El debate ético al respecto se centra en, dada la escasez de
órganos, dar una segunda oportunidad a un paciente cuando
otros no han tenido ninguna. En oposición se plantea el
derecho a la vida y las modificaciones y cambios que pueden generarse
en las conductas de los receptores a partir de la experiencia fallida
y el contacto con el riego vital. La complejidad de la evaluación
psicológica en esta instancia está dada en el poder
detectar rectificaciones de conducta, motivaciones para el cambio,
etc.
Intervenciones
y abordaje psicológico según la etapa del proceso de
trasplante
Los
profesionales de Salud Mental suelen participar en todas las etapas.

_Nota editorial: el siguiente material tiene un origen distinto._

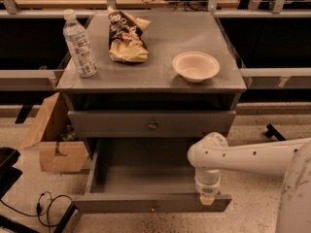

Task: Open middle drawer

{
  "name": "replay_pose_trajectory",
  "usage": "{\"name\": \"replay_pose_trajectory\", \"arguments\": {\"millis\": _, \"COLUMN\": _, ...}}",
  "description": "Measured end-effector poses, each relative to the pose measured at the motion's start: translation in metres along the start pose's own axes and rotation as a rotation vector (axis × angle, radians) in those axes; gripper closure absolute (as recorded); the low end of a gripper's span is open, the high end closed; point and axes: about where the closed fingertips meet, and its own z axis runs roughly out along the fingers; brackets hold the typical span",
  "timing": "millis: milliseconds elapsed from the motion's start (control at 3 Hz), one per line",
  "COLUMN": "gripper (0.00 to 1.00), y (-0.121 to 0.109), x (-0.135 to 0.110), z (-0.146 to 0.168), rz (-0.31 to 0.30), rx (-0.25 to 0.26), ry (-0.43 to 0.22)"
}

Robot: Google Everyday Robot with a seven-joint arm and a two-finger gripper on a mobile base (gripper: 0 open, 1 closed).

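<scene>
- The cabinet (160,76) is grey metal with a flat, dull, faintly dusty top and an open dark slot just under it.
- The robot's arm (252,157) is smooth white plastic, rounded at the joint, with a row of small dark dots. It reaches in from the right.
- The middle drawer (121,203) stands pulled out toward the near side, low in the cabinet. It shows a bare grey metal floor and a long flat front with one small round knob (153,208) at the centre.
- The upper drawer (112,124) sits pushed in above it, with the same grey front.
- A brown cardboard box (58,154) stands on the floor left of the cabinet, flaps up.
- A crumpled chip bag (126,40) lies far on the top, dark above and tan below. Its white lettering is not readable.
- A clear plastic bottle (79,45) stands upright at the left, white cap on. Its label print is too small to read.
- A shallow round cream bowl (196,66) sits at the right.
- The gripper (207,199) hangs at the right part of the middle drawer's front rim, with a tan tip. Whether it is apart or together cannot be told.
</scene>
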Motion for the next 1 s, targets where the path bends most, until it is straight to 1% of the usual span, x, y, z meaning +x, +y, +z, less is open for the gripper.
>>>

Habitualmente con las intervenciones se busca apoyar, contener y
esclarecer. En el abordaje se suele incluir, por lo menos
ocasionalmente, a algún integrante del grupo familiar. El
seguimiento psicológico puede hacerse como rutina de control y
apoyo tanto como por la posibilidad de aporte de datos significativos
al equipo médico o por pedidos específicos.
Los
motivos
predominantes de derivación y consulta al pre trasplante y
lista de espera suelen ser: impacto emocional del diagnóstico
(ansiedad, angustia, depresión), escasa
conciencia de enfermedad (considerar que "no es para tanto",
o que se podrá mantener estable a lo largo de los años
la sintomatología, etc.), escasa o falta de alerta a los
síntomas con consultas tardías, infrecuentes, ausencias
a los controles, temores relativos a la cirugía, anestesia, al
dolor, a secuelas, fantasías sobre la donación,
dificultad
para efectuar cambios de hábitos de vida, salud y cuidados,
cese de uso de sustancias, conflictiva familiar, migración de
la zona de residencia, prolongación de los tiempos de la lista
de espera y deterioro clínico y aumento del riesgo de vida,
trastornos adaptativos y del estado del ánimo.
Durante
la internación en la sala pueden presentarse consultas por
quejas,
dolores, malestares con causa o sin causa aparente de justificación,
con la consecuente repercusión en el ánimo y en los que
se requerirá además de la intervención del
equipo especializado en dolor, dificultades
en la colaboración con las indicaciones, escasa tolerancia a
tiempos de recuperación, temores al alta hospitalaria y
diversas repercusiones
afectivo-emocionales por internación prolongada, episodios de
rechazo, complicaciones clínicas, etc.
En
el caso de los niños, además de asistirlos a ellos, es
importante interactuar con sus padres, detectar situaciones que van
desde el abandono a la sobreprotección, dar estrategias de
apoyo cuando tienen otros hijos de los que hacerse cargo, educar,
sostener frente al estrés, etc.
Al
post trasplante las consultas mayoritariamente son por trastornos
adaptativos ansiosos y/o depresivos, por reinternaciones y
complicaciones clínicas, episodios de rechazo, inadaptaciones
a nuevos hábitos, modificaciones corporales, conflictos
familiares, dificultades de inserción laboral y social,
incumplimiento de la medicación.
En
los niños y adolescentes pueden aparecer situaciones nuevas
como poder concurrir a sus lugares de estudio, realizar actividades
sociales, tener mayor independencia, por lo cual es un período
de ajustes y aprendizajes. Del mismo modo lo será para sus
padres, quienes deberán poder readaptar vínculos y
cuidados, siguiendo a su cargo con algunos y otros delegándolos.
En
el caso de los pacientes adolescentes, cuando pasado un tiempo del
trasplante, por su edad, deben de cambiar de un centro asistencial a
uno de adultos, suelen presentarse reacciones de rechazo y algunas
dificultades vinculadas a la relación con los profesionales y
sus estilos y modos de asistencia. Por estas causas hoy día se
implementan programas de transición de servicios pediátricos
a servicios de adultos, con diversos formatos organizativos
(derivación temprana, asistencia conjunta de profesionales de
ambos equipos, etc.) con el fin de prevenir estas circunstancias.